— Task —
Give only the number of lines in these records that contain the word "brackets".

[Data extracted from a collection]

= Beginning of Section =

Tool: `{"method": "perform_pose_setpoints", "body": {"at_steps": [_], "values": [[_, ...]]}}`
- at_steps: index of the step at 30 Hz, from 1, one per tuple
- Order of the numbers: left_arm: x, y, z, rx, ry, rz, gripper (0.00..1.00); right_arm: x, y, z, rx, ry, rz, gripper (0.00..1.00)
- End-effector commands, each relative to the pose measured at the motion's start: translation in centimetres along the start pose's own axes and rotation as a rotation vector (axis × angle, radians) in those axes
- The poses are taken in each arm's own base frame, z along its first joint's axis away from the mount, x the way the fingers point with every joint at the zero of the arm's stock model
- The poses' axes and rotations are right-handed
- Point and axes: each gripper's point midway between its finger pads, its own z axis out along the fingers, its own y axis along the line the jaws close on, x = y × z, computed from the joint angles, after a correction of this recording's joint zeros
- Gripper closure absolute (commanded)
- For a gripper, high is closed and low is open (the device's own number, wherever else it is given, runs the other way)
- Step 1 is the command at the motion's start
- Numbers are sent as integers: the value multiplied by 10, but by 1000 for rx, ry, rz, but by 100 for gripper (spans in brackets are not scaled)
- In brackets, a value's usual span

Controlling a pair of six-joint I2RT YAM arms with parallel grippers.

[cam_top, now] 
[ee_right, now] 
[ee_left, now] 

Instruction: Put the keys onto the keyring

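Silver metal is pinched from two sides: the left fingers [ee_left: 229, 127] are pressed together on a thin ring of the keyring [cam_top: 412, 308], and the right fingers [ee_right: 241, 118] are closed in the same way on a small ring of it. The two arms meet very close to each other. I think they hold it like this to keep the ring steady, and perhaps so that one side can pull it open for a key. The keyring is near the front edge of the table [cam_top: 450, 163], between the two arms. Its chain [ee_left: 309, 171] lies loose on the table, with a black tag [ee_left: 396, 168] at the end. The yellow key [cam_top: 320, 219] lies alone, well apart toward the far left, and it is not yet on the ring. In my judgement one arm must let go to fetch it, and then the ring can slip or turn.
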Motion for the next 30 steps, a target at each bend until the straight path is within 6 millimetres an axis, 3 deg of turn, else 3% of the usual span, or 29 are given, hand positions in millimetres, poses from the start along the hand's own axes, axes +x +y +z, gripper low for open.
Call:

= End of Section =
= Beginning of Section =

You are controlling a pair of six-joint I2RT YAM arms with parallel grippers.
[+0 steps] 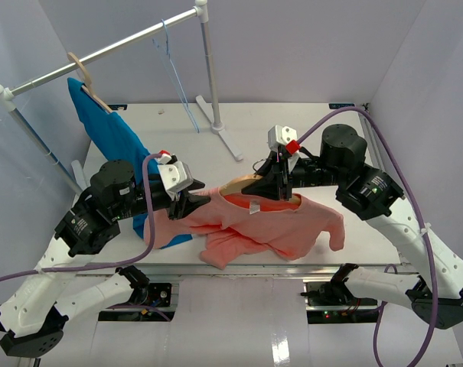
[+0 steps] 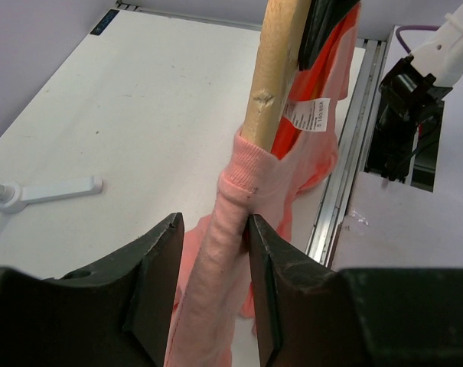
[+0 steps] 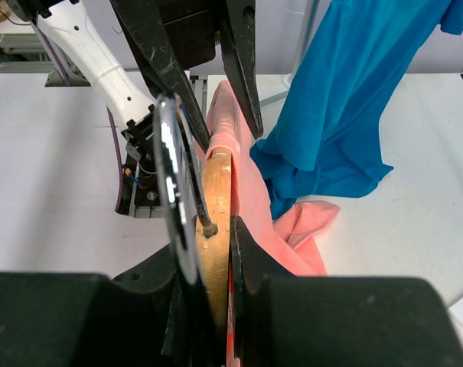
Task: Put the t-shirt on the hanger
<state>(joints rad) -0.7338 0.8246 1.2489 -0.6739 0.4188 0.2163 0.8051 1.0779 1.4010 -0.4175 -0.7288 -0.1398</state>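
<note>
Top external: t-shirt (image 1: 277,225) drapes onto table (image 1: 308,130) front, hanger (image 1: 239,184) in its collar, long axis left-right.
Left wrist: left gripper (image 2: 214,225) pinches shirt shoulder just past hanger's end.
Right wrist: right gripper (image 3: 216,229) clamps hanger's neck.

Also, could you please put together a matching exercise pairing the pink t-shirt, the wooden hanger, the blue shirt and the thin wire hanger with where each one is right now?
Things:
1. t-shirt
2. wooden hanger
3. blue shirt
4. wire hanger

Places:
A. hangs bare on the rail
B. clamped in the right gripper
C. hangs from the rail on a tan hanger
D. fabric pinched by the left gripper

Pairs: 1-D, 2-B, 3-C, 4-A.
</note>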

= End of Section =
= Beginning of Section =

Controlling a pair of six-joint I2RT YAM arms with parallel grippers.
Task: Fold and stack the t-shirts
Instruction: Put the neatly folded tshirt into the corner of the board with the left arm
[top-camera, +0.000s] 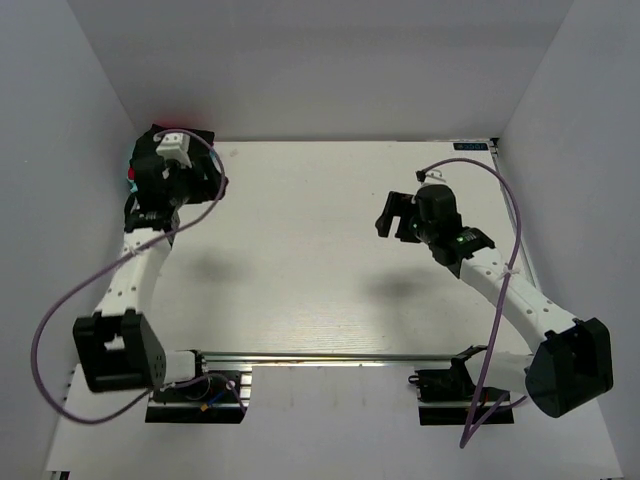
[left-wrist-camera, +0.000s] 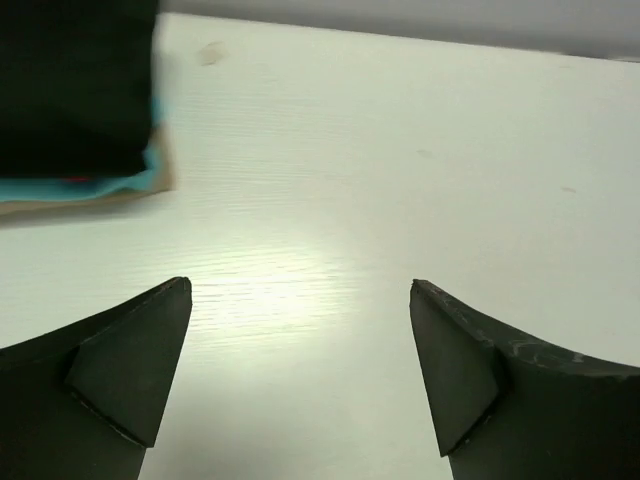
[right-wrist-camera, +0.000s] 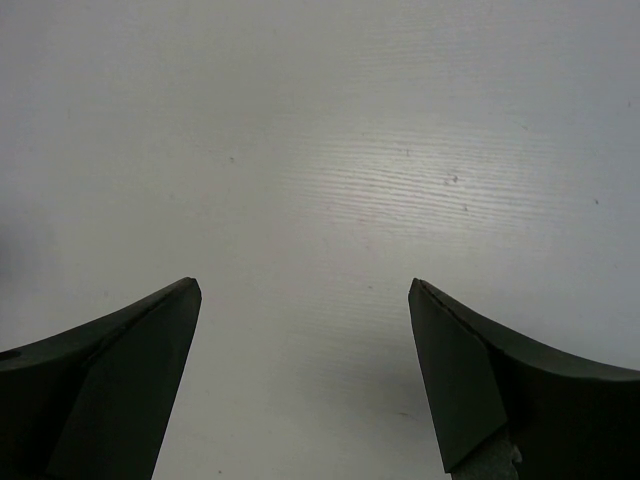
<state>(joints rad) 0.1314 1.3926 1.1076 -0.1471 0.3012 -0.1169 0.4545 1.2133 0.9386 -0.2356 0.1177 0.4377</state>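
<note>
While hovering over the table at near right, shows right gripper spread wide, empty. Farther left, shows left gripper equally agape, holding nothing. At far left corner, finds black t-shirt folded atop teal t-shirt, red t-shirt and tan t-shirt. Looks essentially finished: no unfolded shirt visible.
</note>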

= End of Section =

— Task solution —
2